FII flows into equity hit $20.5 billion

Investments by foreign institutional investors in the domestic equity market have crossed the $20-billion mark this calendar year, according to figures released by SEBI on Wednesday. This is the highest ever FII inflow into the country.

According to SEBI, net FII inflows were $20.5 billion, equivalent to Rs.93,275 Crores.

The previous record was $17.7 billion in 2007, just before the US sub-prime-led financial crisis hit economies across the world.

The last two months have seen an inflow of close to $10 billion, during which the Sensex surged by more than 2,500 points. (Note: Is this MAD RUSH Good for the health of stock market? )

FIIs have also been pumping funds into the debt market with net investment crossing $10 billion as on date.

Impact

The impact of the sustained capital inflow has also been felt in the domestic currency market with rupee appreciating by more than 5 per cent against the dollar in less than a month. As the capital flow boost asset prices, regulators are worried about its overall impact on the economy.

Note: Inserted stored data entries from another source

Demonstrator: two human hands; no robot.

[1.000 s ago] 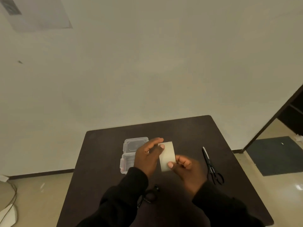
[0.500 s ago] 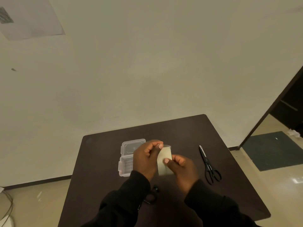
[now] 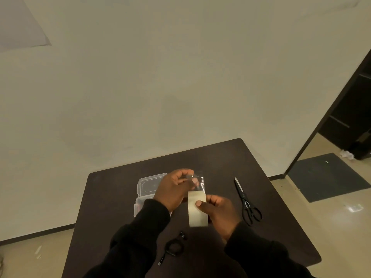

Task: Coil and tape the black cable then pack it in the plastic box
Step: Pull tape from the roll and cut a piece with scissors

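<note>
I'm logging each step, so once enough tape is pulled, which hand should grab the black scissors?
Probably right. The right hand holds the pale tape roll nearest the black scissors; the left hand pinches the clear tape end.

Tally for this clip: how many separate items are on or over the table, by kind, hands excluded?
Plastic box, lid open: 1
Tape roll, held in the right hand, with the left hand pinching its clear free end: 1
Scissors: 1
Black cable, coiled on the table: 1
Total: 4
</note>
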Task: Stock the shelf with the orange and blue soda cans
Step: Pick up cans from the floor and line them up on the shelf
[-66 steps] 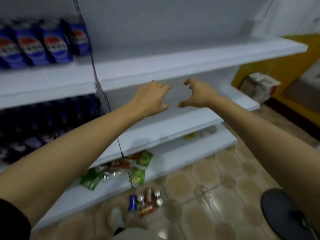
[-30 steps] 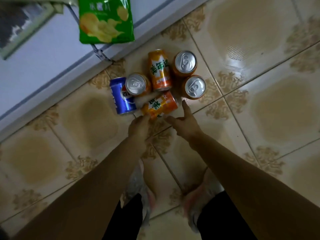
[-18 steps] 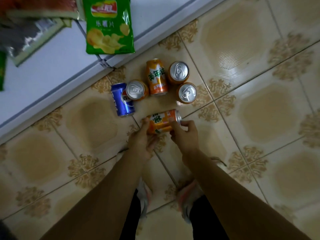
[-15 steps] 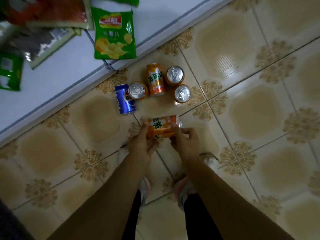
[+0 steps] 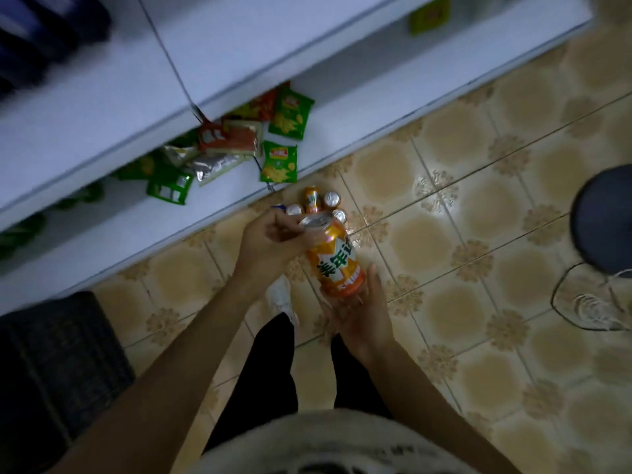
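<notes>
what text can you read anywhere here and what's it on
"美年达": large white characters on the orange can held between the left hand and right hand.
Green chip bags on the bottom shelf: red logo, print too blurred to read.
Cans on the floor: too small to read.

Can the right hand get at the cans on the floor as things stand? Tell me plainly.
Probably not yet. The right hand props the base of the orange can, which the left hand grips near the top; the floor cans lie beyond them.
</notes>
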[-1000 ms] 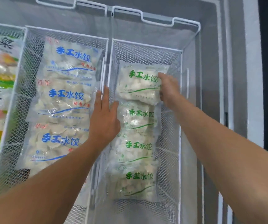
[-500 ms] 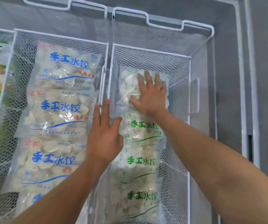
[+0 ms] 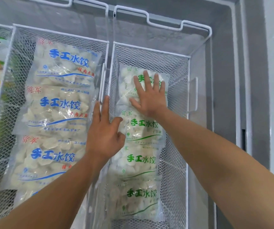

Dr Subir Gokarn, Deputy Governor of the RBI, had said on Tuesday that the central bank is keeping a watch on capital flows and will respond if needed.

While a section of analysts has been arguing for controls on capital inflows, the Finance Minister, Mr Pranab Mukherjee, has said that it is not the right time to curb FII inflows.

The current rally in the equity market has been driven solely by FII inflows. Both retail and domestic investors have been net sellers.

“It is a purely liquidity driven rally, the fundamentals here have not changed. Globally too, the stock markets have been doing well in the past two to three months and a lot of the money is being put in to the emerging markets.